Content starts

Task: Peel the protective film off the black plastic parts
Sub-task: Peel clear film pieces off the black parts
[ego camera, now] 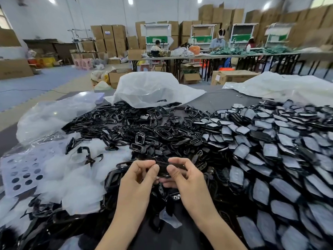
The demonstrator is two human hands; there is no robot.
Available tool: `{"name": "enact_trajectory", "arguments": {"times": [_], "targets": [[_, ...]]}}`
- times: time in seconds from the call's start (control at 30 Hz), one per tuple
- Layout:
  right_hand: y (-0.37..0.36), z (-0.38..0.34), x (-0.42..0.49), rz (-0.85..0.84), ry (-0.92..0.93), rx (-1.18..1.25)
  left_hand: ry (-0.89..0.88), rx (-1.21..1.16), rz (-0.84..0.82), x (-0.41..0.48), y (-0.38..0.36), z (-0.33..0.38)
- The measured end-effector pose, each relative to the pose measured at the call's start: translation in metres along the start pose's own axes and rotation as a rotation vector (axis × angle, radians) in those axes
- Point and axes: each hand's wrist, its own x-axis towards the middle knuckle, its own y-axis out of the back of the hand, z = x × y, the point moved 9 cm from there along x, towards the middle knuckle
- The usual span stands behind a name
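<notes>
The black part (163, 169) in front of the big white bag (153, 89) is mostly buried under the left hand (140, 175) and right hand (183, 175), so can't really make out its surface. Cardboard boxes (306, 20) behind the bag, off to its right, are just blur.

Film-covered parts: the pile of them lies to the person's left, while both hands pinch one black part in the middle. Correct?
No. The head view shows the film-covered pile on the person's right; loose clear film lies on the left. Left hand and right hand do pinch one black part in the middle.
</notes>
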Motion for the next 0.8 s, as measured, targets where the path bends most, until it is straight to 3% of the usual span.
{"name": "enact_trajectory", "arguments": {"times": [0.2, 0.4, 0.6, 0.7, 0.8], "targets": [[0.006, -0.004, 0.0, -0.026, -0.001, -0.059, -0.065, 0.193, -0.176, 0.002, -0.007, 0.006], [0.0, -0.003, -0.002, -0.115, 0.009, -0.189, -0.154, 0.334, -0.068, -0.002, 0.005, 0.017], [0.008, 0.0, -0.001, -0.054, 0.048, -0.303, -0.26, 0.596, 0.019, 0.007, 0.019, 0.027], [0.016, -0.001, 0.002, 0.005, 0.072, -0.301, -0.293, 0.967, 0.076, 0.035, 0.044, 0.037], [0.022, -0.002, 0.004, 0.049, 0.088, -0.28, -0.035, 1.473, -0.032, 0.069, 0.072, 0.02]]}}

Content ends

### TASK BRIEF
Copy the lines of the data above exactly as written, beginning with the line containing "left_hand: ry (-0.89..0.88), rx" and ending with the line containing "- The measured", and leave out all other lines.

### SOLUTION FOR THIS EXERCISE
  left_hand: ry (-0.89..0.88), rx (-1.21..1.16), rz (-0.84..0.82), x (-0.41..0.48), y (-0.38..0.36), z (-0.33..0.38)
- The measured end-effector pose, each relative to the pose measured at the call's start: translation in metres along the start pose's own axes and rotation as a rotation vector (axis × angle, radians) in those axes

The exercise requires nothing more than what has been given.